Sometimes I wonder if there are elements in the Church hierarchy dedicated to bringing the organization down. Considering that it took Rome the better part of a century to address sexual abuse by its own clergy, the idea of the Roman church issuing ultimatums to politicians of the faith is tantamount to inviting a schism between the American Church and the Church in Rome. The Church decrying Catholic politicians for not representing Church values on issues such as same-sex marriage and abortion shines with false, belated defiance. Why now, after the Kennedys, the Cuomos, and other liberal Catholic politicians have both risen and fallen, neither richer nor poorer for adopting positions of “tolerance”? The Church taking such a stand twenty-five years after it would be relevant is equivalent to the US government upbraiding former client Saddam Hussein for gassing his own people. It reads as a matter of convenience, a bold statement made only after the payoffs stopped.

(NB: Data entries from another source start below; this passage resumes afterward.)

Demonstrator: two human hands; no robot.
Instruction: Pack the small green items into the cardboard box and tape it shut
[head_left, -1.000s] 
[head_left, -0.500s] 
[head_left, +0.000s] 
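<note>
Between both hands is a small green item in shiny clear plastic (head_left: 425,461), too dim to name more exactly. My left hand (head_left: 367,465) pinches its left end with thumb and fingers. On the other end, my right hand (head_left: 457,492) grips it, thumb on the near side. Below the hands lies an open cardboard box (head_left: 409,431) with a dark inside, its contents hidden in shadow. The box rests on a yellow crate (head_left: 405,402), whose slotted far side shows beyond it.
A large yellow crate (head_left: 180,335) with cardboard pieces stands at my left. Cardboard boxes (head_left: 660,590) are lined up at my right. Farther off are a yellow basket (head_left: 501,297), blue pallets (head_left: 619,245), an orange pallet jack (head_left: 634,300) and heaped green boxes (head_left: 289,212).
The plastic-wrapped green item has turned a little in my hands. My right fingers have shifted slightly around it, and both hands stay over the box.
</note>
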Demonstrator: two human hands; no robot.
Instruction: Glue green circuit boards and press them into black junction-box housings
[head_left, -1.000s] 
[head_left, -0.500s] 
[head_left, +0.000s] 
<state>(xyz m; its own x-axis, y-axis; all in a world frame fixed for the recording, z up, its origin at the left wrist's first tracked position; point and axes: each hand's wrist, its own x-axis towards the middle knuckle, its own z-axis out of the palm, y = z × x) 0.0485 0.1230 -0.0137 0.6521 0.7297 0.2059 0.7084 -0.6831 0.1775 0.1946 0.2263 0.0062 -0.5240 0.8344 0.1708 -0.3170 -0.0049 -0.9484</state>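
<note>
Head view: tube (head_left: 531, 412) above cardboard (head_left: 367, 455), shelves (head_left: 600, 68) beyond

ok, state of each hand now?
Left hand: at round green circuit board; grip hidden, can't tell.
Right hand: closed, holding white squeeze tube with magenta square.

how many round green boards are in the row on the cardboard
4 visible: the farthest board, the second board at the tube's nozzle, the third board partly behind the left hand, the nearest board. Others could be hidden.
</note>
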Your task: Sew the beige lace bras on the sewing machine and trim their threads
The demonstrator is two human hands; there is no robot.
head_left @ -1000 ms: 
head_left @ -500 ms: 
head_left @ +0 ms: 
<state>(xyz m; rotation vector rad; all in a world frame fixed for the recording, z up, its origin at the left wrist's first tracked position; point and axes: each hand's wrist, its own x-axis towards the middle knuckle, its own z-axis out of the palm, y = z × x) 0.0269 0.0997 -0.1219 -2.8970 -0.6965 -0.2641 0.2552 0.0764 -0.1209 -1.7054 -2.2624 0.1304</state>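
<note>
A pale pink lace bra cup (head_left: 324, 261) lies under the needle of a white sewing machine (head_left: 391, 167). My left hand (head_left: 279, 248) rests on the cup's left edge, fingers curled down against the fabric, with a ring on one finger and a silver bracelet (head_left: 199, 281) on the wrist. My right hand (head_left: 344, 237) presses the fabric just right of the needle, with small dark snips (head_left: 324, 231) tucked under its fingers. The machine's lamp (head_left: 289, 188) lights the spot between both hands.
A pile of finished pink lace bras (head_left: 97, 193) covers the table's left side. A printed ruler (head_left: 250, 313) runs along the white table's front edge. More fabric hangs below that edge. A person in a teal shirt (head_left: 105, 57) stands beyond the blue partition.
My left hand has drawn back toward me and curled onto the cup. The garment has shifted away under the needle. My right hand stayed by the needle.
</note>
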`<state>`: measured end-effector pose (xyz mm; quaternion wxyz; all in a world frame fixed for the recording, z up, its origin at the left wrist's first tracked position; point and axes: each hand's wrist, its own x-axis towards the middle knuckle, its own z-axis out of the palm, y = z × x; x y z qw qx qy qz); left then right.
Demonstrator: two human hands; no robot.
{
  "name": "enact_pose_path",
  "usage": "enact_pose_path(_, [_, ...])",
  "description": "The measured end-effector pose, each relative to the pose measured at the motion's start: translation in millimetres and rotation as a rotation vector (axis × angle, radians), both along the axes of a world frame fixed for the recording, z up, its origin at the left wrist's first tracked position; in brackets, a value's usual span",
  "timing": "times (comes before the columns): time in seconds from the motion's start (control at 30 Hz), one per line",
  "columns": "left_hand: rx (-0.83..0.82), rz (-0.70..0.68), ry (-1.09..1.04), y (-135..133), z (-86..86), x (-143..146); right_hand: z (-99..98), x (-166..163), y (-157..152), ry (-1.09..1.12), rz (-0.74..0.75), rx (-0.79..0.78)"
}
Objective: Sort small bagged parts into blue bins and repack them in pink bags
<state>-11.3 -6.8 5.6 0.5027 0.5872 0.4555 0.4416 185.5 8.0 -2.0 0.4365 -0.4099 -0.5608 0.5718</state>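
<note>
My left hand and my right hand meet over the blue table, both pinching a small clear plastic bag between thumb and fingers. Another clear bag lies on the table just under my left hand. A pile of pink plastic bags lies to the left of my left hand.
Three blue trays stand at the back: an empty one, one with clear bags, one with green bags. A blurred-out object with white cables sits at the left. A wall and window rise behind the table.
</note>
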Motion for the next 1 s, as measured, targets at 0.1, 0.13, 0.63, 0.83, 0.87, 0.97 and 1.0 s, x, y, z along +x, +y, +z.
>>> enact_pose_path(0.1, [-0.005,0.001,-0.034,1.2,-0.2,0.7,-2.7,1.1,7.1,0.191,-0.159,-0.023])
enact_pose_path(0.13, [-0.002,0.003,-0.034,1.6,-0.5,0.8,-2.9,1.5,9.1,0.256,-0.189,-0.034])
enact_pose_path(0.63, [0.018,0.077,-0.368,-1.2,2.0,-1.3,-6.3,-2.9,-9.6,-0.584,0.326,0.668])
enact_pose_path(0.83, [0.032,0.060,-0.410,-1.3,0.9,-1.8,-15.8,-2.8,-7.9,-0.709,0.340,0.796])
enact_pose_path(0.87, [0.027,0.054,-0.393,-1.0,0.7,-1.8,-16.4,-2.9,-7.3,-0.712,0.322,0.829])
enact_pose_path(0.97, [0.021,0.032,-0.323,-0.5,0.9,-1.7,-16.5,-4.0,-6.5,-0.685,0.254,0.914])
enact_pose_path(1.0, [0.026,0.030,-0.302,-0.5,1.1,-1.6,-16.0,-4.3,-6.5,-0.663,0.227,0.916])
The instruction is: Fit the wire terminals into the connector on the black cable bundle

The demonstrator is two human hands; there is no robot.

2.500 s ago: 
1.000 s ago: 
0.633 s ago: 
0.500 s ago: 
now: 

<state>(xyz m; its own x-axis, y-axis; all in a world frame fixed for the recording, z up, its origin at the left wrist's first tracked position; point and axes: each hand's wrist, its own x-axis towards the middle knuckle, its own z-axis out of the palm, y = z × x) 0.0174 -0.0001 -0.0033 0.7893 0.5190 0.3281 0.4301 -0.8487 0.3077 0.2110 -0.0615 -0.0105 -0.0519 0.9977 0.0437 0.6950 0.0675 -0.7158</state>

As I wrote last month, the Catholic Church is a dying organism, its limbs gangrenous with decay. That there are only 400 men in Jesuit seminaries suggests that either churches will have to be closed or staffed with clergy from other countries if Rome is going to continue to minister to stateside savages. But if the Church is truly dying, perhaps it is best seen as part of a natural course of events. Just as the tribal nations were rendered obsolete by people purportedly serving God, the Catholic Church in the US is being pushed to the margins by folks who likewise claim God as their co-pilot. Never too far from declaring a new crusade against one evildoer or another, they don’t seem willing to stop until 9/11 is a more important day to most Americans than Christmas.

And it can be argued that much has already come to pass. If so, it provides an important lesson to all men of God who moonlight as courtiers to the State. Sooner or later, you will be relegated to the dustbin of history. New myths arise and supplant the old, and yesterday’s heroes become villains. The opposite is just as true, as US Catholics almost certainly must attest. Perhaps the moral of the fall of the Catholic Church in this country breaks down as simple as understanding that the Devil rarely makes exclusive deals. Sooner or later, someone else will come along, willing to debase spirituality even more severely than the party who came before. Perhaps that is all that is happening now, just another grisly rotation in the cycle of death and rebirth. In that case, time to make book on what beast is forthcoming.